Destination : 8 , Narcisses !


Réunion de famille

Ils voulaient que je les réunissent tous, comme autrefois , je les ai
bien sûr accueillis, logés, j'ai préparé les plats que chacun d'eux
aimait, j'ai souri malgré la fatigue, malgré la place vide de
l'absent, c'était mon rôle d'ainée, il fallait assumer.
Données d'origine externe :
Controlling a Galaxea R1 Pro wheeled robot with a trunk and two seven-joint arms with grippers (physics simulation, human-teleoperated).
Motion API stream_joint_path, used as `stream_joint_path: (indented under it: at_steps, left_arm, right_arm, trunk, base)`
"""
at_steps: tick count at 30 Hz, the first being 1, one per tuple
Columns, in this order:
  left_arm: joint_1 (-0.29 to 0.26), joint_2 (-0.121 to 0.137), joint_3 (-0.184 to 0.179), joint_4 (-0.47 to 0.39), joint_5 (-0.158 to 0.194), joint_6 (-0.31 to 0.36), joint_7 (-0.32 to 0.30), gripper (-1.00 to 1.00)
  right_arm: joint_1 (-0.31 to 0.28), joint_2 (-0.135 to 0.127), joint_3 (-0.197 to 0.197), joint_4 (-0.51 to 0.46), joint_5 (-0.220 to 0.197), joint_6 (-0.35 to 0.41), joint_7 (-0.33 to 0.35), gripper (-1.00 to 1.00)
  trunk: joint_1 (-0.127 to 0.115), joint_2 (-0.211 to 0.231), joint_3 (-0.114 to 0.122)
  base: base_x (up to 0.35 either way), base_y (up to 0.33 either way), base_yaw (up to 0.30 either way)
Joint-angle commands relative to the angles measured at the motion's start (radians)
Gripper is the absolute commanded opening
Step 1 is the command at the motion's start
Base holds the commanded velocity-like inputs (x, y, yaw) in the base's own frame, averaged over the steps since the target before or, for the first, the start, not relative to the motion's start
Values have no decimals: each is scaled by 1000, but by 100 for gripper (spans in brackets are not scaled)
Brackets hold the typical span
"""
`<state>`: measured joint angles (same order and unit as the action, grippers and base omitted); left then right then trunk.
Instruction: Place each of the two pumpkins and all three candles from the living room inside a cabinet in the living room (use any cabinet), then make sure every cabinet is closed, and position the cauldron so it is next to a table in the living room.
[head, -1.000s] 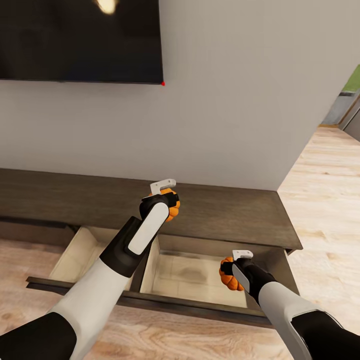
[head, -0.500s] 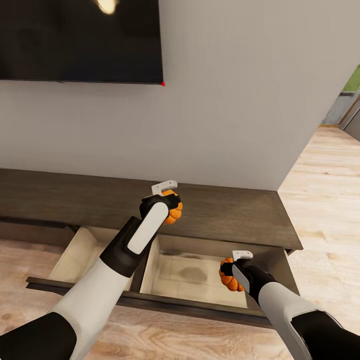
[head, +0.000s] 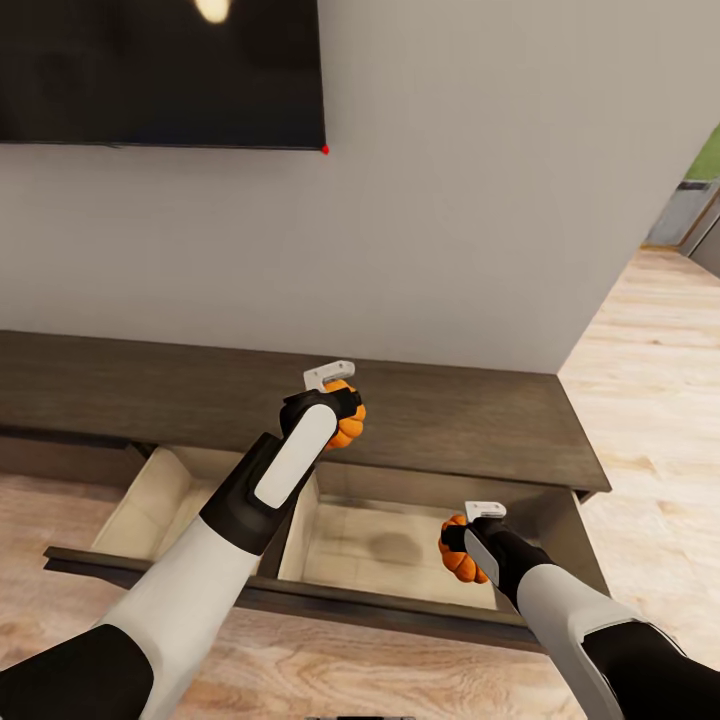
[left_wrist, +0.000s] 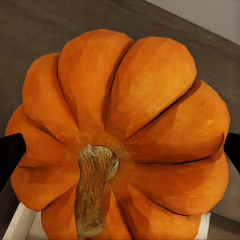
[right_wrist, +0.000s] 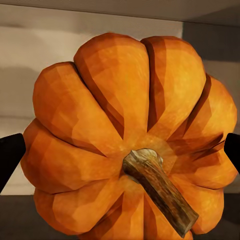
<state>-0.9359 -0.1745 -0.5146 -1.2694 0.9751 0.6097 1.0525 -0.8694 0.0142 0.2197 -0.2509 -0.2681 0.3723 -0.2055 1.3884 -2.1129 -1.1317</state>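
Observation:
The long dark-brown cabinet (head: 470, 425) runs along the wall with its wide drawer (head: 300, 600) pulled open, showing pale tan compartments. My left gripper (head: 340, 415) is shut on an orange ribbed pumpkin (head: 348, 428) (left_wrist: 125, 135), held above the cabinet top near the drawer's back. Lower and to the right, my right gripper (head: 470, 545) is shut on the other pumpkin (head: 458, 560) (right_wrist: 130, 140), held over the right compartment of the drawer. Dark fingertips (left_wrist: 10, 155) (right_wrist: 9, 157) press the sides of each pumpkin in the wrist views. The candles, cauldron and table are out of view.
A dark television (head: 160, 70) hangs on the grey wall above the cabinet. Light wooden floor (head: 650, 400) lies in front of the drawer and stretches away past the cabinet's right end toward a doorway at the far right.
The head view has tilted slightly, so the television and cabinet sit a little higher in the picture. The left gripper with its pumpkin edged a touch right and forward; the right arm held still.

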Motion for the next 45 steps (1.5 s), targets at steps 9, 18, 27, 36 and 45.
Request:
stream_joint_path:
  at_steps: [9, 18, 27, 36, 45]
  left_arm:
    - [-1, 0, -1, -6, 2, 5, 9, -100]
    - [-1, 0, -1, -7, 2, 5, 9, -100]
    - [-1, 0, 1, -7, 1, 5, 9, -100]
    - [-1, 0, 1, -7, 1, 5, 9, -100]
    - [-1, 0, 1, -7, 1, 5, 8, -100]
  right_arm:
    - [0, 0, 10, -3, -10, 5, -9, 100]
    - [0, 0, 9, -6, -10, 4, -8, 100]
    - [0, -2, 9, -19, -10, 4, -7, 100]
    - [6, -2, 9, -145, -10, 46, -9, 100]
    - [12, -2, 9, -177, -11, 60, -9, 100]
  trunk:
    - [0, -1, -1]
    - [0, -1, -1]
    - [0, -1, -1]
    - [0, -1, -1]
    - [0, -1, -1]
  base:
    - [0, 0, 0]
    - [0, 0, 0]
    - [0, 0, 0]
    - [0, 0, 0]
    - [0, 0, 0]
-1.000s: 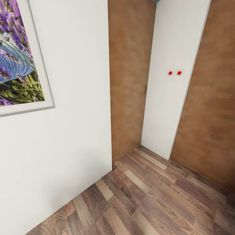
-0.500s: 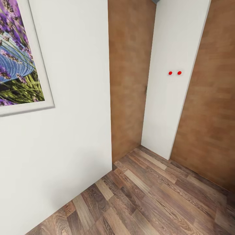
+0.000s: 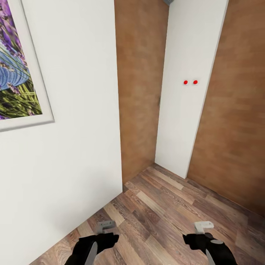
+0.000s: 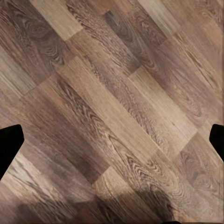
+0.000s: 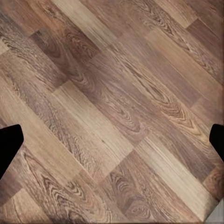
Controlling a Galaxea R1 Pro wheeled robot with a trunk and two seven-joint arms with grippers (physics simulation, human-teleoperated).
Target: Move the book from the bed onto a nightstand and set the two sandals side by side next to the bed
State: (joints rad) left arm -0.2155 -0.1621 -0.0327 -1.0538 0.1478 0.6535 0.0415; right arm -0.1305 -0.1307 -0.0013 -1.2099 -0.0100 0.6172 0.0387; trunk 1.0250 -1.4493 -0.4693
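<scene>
I face a corner of the bedroom with a wood-plank floor (image 3: 165, 209), white walls and brown wood panels (image 3: 140, 92). The book, the bed, the nightstand and the sandals are out of view. At the lower edge of the head view my left gripper (image 3: 96, 241) and right gripper (image 3: 206, 241) hang over the floor. In the left wrist view the left gripper (image 4: 112, 142) is open, its black fingertips (image 4: 9, 144) far apart with bare planks between them. The right gripper (image 5: 112, 140) is open in the same way, holding nothing.
A white wall (image 3: 73, 154) stands close on the left, carrying a framed lavender picture (image 3: 18, 73). A narrow white wall panel with two red dots (image 3: 190, 82) stands ahead between brown panels. Open floor runs toward the right.
The whole head view has shifted a little to the left, so the camera has moved. Both arms have come into view at the lower edge.
</scene>
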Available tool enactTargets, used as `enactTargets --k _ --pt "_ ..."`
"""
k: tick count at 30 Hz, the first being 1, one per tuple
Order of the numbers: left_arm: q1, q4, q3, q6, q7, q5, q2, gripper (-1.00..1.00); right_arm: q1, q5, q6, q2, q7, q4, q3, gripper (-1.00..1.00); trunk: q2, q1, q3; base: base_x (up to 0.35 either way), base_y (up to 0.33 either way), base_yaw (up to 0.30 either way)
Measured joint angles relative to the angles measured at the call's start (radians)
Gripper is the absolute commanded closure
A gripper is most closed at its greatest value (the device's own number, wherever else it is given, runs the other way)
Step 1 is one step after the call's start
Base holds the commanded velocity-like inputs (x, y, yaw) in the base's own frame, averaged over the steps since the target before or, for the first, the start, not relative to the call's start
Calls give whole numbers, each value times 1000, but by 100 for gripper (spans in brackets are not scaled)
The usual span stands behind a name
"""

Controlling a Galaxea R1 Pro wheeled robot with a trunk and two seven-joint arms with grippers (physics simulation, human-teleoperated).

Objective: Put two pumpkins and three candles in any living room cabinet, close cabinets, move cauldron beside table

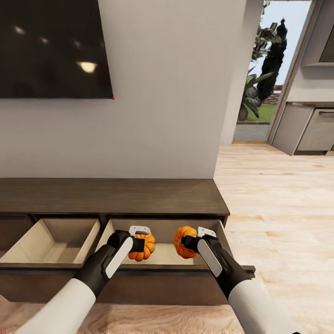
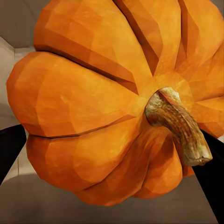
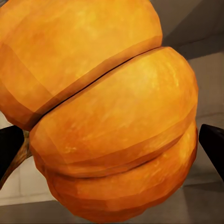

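Both arms reach forward side by side, white forearm sleeves turning into black wrists. The left end effector (image 1: 140, 241) angles in toward the middle, its fingers clamped on a pumpkin (image 1: 144, 248). The right end effector (image 1: 191, 242) mirrors it, tilted inward, gripping the other pumpkin (image 1: 182, 240). The two sit pretty close together, at about the same height. In the wrist views you can just see the dark fingers (image 3: 212, 145) poking out at either side of each load.

Head camera looks forward and down from above both grippers. Each wrist camera sits very close behind its own gripper, facing a held pumpkin (image 2: 107, 102); pumpkins are common to all views
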Motion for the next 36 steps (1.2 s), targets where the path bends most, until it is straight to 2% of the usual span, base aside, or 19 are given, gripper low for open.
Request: enactTargets --k 2,32,36 --pt "0 0 0 0 0 1 0 100 0 0 0 0 0 0 0 100 0 1 -8 0 0 0" --pt "-1 -1 0 0 0 1 0 100 0 0 0 0 0 -1 0 100 -1 1 -8 24 0 0" --pt "-1 3 0 1 -1 4 -1 100 0 -1 30 0 -1 -1 0 100 -1 1 -8 116 36 0"
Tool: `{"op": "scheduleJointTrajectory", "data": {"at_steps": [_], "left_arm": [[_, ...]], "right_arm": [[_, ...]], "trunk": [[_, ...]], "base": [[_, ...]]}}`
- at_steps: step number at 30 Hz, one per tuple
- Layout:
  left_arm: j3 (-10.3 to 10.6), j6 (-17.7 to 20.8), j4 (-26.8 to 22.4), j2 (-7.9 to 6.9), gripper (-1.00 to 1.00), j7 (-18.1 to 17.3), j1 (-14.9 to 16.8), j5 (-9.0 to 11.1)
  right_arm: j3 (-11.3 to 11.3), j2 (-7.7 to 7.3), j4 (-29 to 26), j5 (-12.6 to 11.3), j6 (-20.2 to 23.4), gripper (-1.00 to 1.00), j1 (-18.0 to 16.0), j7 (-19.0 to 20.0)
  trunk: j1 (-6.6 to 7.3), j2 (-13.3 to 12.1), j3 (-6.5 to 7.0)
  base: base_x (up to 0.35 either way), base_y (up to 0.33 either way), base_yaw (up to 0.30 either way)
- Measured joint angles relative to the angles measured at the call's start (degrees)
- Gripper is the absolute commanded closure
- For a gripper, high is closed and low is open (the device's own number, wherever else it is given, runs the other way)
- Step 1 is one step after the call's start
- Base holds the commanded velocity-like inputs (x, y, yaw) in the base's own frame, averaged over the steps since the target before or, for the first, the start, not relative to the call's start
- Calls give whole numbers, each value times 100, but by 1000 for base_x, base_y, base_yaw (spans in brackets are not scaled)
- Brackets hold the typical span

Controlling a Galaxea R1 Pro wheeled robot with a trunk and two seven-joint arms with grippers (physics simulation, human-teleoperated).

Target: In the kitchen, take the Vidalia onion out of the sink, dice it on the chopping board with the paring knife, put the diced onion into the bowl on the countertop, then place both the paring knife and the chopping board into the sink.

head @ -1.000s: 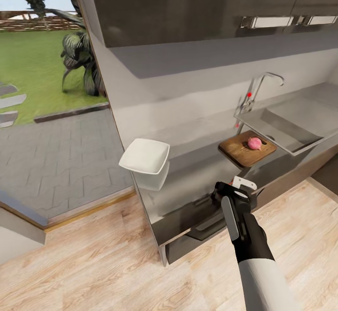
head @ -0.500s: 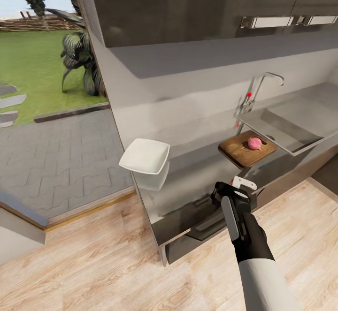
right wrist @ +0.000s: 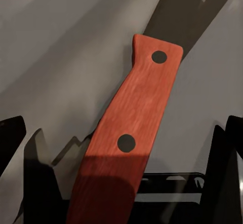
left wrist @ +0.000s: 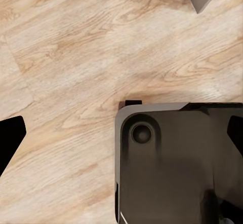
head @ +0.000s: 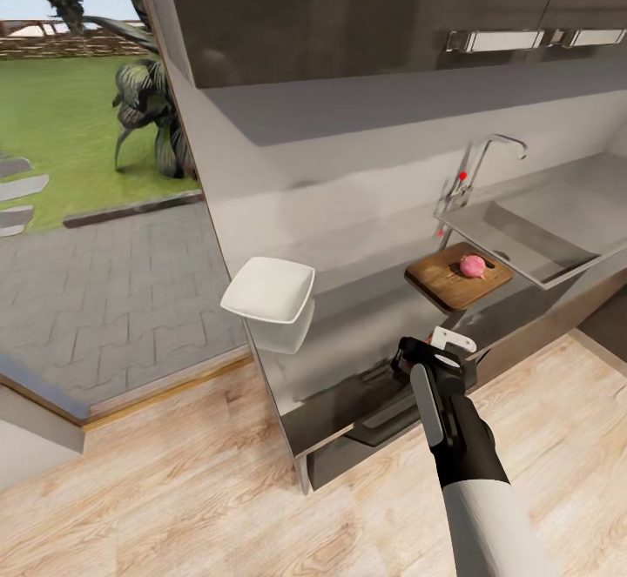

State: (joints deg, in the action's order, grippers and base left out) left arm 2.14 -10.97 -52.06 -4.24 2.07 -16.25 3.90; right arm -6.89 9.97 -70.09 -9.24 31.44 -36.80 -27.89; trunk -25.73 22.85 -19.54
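Note:
The paring knife [right wrist: 131,127] lies on the grey countertop [head: 366,316] near its front edge, its red handle between the wide-apart fingers of my right gripper [right wrist: 121,138]. That gripper [head: 433,352] is open and hovers over the knife, whose pale blade [head: 453,338] pokes out past it. Further right, the brown chopping board [head: 440,284] carries the whole pink onion [head: 473,265]. The white bowl [head: 270,293] stands at the countertop's left end. Behind the board is the steel sink [head: 540,233] with its chrome tap [head: 488,155]. My left gripper [left wrist: 121,133] hangs open over the wooden floor.
Dark wall cabinets [head: 348,11] hang above the worktop. A doorway on the left opens onto a paved patio [head: 96,290] and lawn. Wooden floor [head: 218,490] runs in front of the counter. My dark base [left wrist: 172,163] sits below the left gripper.

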Motion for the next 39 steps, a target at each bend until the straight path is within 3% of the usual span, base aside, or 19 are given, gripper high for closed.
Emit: {"op": "scheduleJointTrajectory", "data": {"at_steps": [30,31,39], "left_arm": [[0,0,1,0,-100,0,0,0],[0,0,1,0,-100,0,0,0],[0,0,5,0,-100,0,0,0]], "right_arm": [[3,0,3,-44,-24,-100,0,11],[3,0,3,-44,-24,100,0,11],[0,-1,14,26,-4,100,1,0]], "trunk": [[0,0,0],[0,0,0],[0,-1,0]], "base": [[0,-33,0],[0,0,0],[0,0,0]]}}
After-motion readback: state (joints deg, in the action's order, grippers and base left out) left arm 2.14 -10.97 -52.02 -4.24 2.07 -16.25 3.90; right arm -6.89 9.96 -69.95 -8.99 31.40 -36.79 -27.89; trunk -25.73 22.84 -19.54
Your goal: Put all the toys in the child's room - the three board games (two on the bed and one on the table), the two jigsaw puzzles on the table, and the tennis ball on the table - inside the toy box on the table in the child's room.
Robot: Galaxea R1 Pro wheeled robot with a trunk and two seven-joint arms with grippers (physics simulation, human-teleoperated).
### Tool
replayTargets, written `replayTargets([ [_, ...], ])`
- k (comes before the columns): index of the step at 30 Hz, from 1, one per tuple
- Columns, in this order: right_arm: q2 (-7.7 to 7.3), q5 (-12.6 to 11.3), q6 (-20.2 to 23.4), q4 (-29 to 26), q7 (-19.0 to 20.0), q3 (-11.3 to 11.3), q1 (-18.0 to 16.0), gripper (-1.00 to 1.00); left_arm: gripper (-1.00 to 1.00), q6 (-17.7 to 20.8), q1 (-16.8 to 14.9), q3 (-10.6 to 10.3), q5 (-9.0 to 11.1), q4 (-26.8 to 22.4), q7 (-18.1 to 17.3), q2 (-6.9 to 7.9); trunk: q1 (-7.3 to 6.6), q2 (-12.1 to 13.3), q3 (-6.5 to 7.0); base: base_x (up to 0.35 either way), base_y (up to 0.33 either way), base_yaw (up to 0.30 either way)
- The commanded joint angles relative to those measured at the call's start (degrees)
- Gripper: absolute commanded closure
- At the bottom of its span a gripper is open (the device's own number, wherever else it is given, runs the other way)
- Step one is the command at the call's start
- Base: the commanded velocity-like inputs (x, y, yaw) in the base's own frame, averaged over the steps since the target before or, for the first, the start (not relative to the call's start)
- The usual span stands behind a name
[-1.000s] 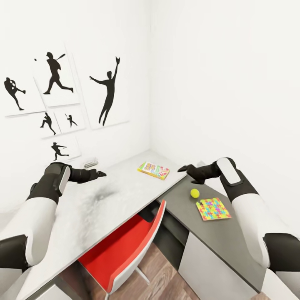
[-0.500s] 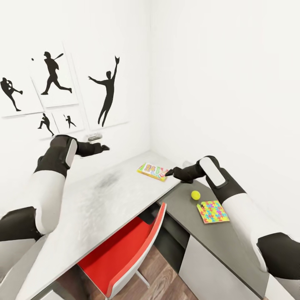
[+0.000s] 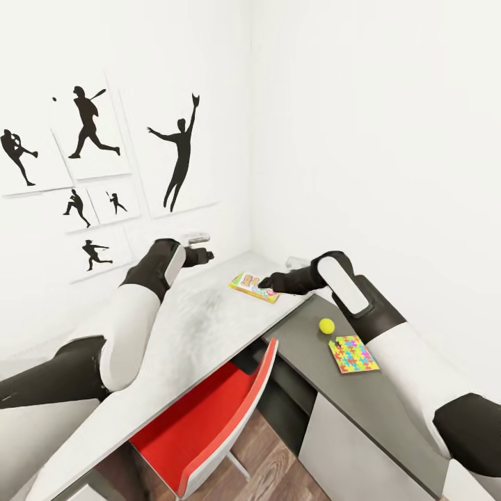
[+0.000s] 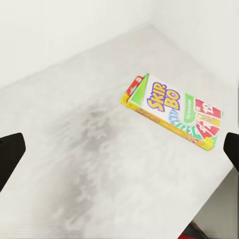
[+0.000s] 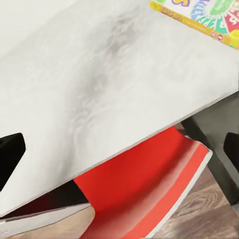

Je sortais de la cuisine, un plateau chargé à la main, j'étais sur le
point de pousser la porte du salon où ils étaient en pleine
conversation quand, les entendant prononcer mon nom, j'ai arrèté mon
mouvement.
J'ai posé mon plateau sur la table de l'entrée et j'ai écouté la suite,
non que j'avais l'habitude d'écouter aux portes mais j'estimais que
ce jour-là, cela se justifiait.

Ainsi, ils faisaient mon procès, sans craindre que je puisse surgir à
l'improviste ou peut-être ne faisaient-ils que discuter et se
remèmorer certains faits, sans arrière pensée: ce que je souhaitais.
Je voudrais tant ne pas leur en vouloir après avoir écouté:

-Comme on est bien dans cette maison, c'est si douillet qu'on se
dirait chez nous quand maman nous réunissait autour d'elle, la veille
des fêtes.
-Je n'aurais jamais cru Lella capable de règir une maison, d'être une
fameuse femme d'intérieur.
-Elle a toujours été plus attirée par les études que par la cuisine,
quant au ménage, n'en parlons pas.
- Tu te trompes, elle faisait tout si tôt qu'on ne s'apercevait même
pas que c'était elle qui aidait , elle prenait soin de fermer les
portes derrière elle pour ne pas faire de bruit.
-Moi, je me souviens quand elle se levait la nuit dés qu'elle entendait
quelqu'un appeller maman, elle était la première à sauter de son lit
pour voir qui avait besoin de son aide.
-C'était son caractère que je n'aimais pas, on dirait que nos jeux ne
l'intèressaient pas ou qu'elle était différente, plus intellectuelle
peut-être, toujours un livre à la main.
-C'était frustrant quand je voulais lui montrer mes dessins ou lui lire
mes poêmes, elle m'écoutait d'une oreille distraite, comme obligée de
le faire, elle a fini par me décourager.
-Je la trouvais rancunière, une remarque et la voilà qui faisait la
tête pendant des jours.
-Il paraît qu'elle boude encore comme une enfant!
-Je me suis souvent demandée d'où lui venait sa timidité, elle
rougissait pour un rien et à présent.....
-Elle était raisonnable faisant toujours la part des choses.
-Tu trouves qu'elle ne l'est plus?
-Je ne sais pas, il y a quelque chose en elle qui a changé et ça
m'intrigue, je n'arrive pas à mettre le doigt dessus.
-Comme si elle voulait vivre une autre vie.
-A cet âge, elle a tort!
-Justement c'est parcequ'elle a cet âge qu'elle craint de partir sans
s'être accomplie, du moins c'est ce que je pense.
- Moi aussi, je ne la reconnais plus, on dirait qu'une autre s'est
frayée un passage dans la fèlure de sa coquille, une autre, impulsive
et passionnée.
-Laquelle tu préfères?
-L'essentiel est qu'elle soit heureuse, épanouie.
-Elle m'a donné cette impression.


J'ai poussé un " ouf " de soulagement, ils étaient tout juste
intrigués par mon changement, rien de bien méchant, je les comprends.
Et puis, ils n'ont dit que des vérités, je suis comme ça, je n'y peux
rien.
J'ai repris mon plateau, et je les ai rejoints dans le salon comme si
je venais de la cuisine, heureuse de les retrouver autour d'un café,
comme il y a longtemps chez mez parents.